### WHAT YOU ARE ASKED TO DO:
After finding "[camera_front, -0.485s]" in a line below, print that line and the rest of the lines exactly, leaving out all pictures.
────────
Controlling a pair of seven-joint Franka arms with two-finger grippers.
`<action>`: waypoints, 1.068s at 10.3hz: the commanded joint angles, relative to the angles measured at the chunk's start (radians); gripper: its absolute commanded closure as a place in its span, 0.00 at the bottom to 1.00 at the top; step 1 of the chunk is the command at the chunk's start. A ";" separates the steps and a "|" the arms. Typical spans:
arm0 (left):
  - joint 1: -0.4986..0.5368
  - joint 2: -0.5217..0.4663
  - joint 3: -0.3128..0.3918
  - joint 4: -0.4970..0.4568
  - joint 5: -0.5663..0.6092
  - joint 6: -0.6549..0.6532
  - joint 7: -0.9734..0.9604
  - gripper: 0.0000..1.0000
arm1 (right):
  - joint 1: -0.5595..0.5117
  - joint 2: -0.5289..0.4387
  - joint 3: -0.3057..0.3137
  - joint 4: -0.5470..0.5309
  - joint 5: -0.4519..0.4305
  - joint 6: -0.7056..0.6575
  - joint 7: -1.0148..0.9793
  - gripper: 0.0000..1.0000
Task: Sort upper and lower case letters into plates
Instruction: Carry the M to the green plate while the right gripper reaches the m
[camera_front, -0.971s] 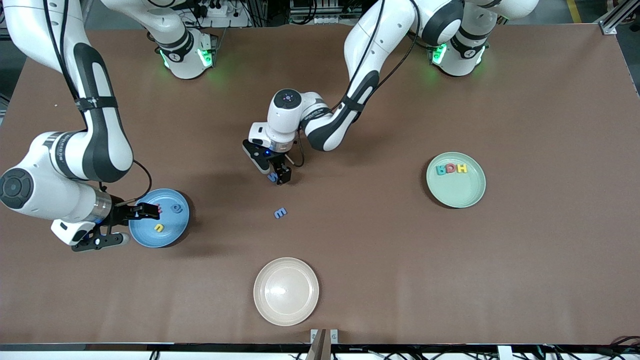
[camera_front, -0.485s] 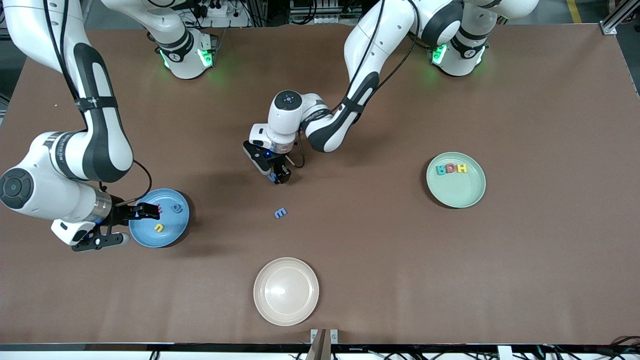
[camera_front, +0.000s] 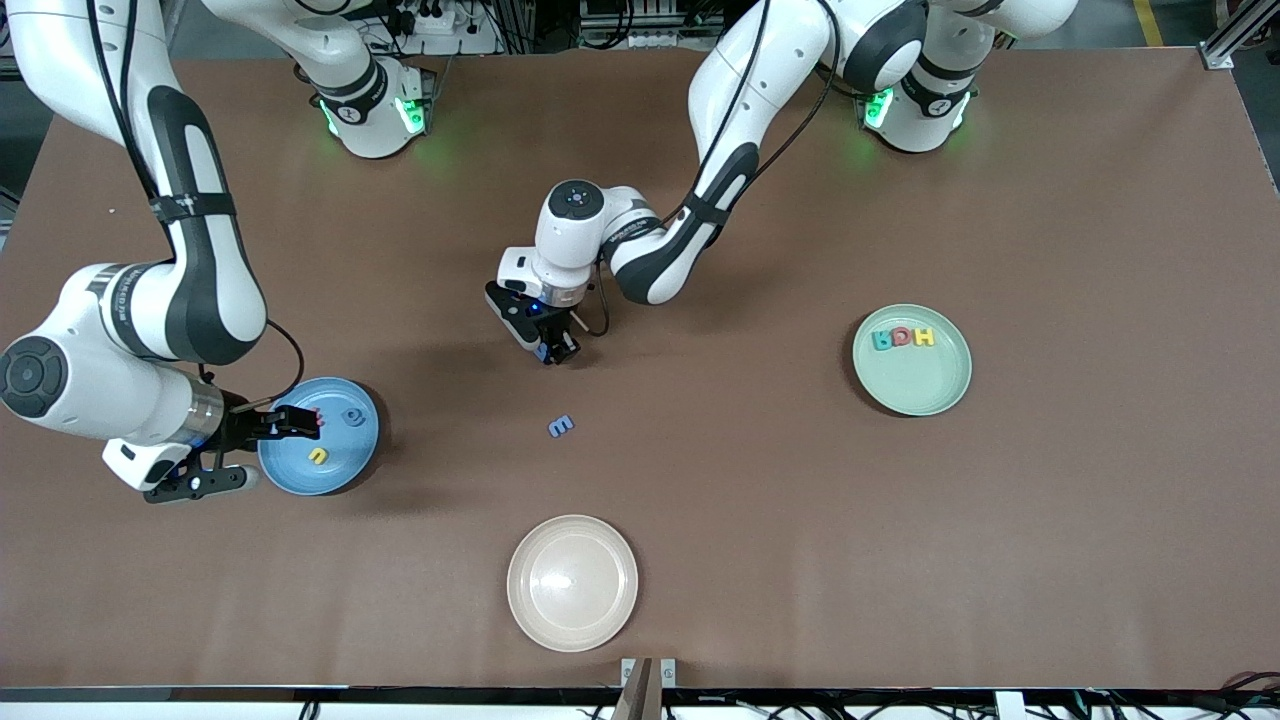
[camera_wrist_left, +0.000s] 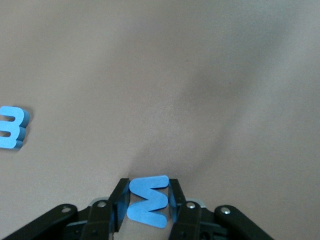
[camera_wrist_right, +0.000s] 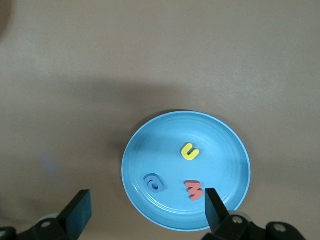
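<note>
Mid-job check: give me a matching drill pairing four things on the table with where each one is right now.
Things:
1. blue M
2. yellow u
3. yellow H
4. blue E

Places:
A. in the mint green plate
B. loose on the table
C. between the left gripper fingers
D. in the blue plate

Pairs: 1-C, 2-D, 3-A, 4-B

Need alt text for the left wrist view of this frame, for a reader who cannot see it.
The left gripper is shut on a blue letter M, pinched between its fingers just above the brown table. A second blue letter lies flat on the table, apart from the gripper.
</note>
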 joint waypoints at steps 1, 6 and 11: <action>-0.006 0.014 0.007 -0.001 0.008 0.000 -0.006 0.73 | -0.006 -0.019 0.010 -0.018 -0.003 0.006 0.002 0.00; -0.005 -0.005 0.005 0.002 0.005 -0.055 -0.003 0.75 | 0.005 -0.011 0.010 -0.010 0.003 0.013 0.017 0.00; 0.032 -0.098 0.002 0.002 -0.046 -0.238 0.013 0.74 | 0.089 0.020 0.013 0.004 0.011 0.065 0.324 0.00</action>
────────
### EXERCISE RESPONSE:
[camera_front, -0.485s] 
[camera_front, +0.000s] 
[camera_wrist_left, +0.000s] 
[camera_wrist_right, +0.000s] 
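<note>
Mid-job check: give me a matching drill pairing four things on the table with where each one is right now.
Things:
1. blue M
2. yellow u
3. yellow H
4. blue E

Places:
A. in the mint green plate
B. loose on the table
C. between the left gripper fingers
D. in the blue plate

Pairs: 1-C, 2-D, 3-A, 4-B

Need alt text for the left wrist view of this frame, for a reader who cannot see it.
The left gripper is shut on a blue letter M, pinched between its fingers just above the brown table. A second blue letter lies flat on the table, apart from the gripper.
</note>
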 joint waypoints at steps 1, 6 and 11: <action>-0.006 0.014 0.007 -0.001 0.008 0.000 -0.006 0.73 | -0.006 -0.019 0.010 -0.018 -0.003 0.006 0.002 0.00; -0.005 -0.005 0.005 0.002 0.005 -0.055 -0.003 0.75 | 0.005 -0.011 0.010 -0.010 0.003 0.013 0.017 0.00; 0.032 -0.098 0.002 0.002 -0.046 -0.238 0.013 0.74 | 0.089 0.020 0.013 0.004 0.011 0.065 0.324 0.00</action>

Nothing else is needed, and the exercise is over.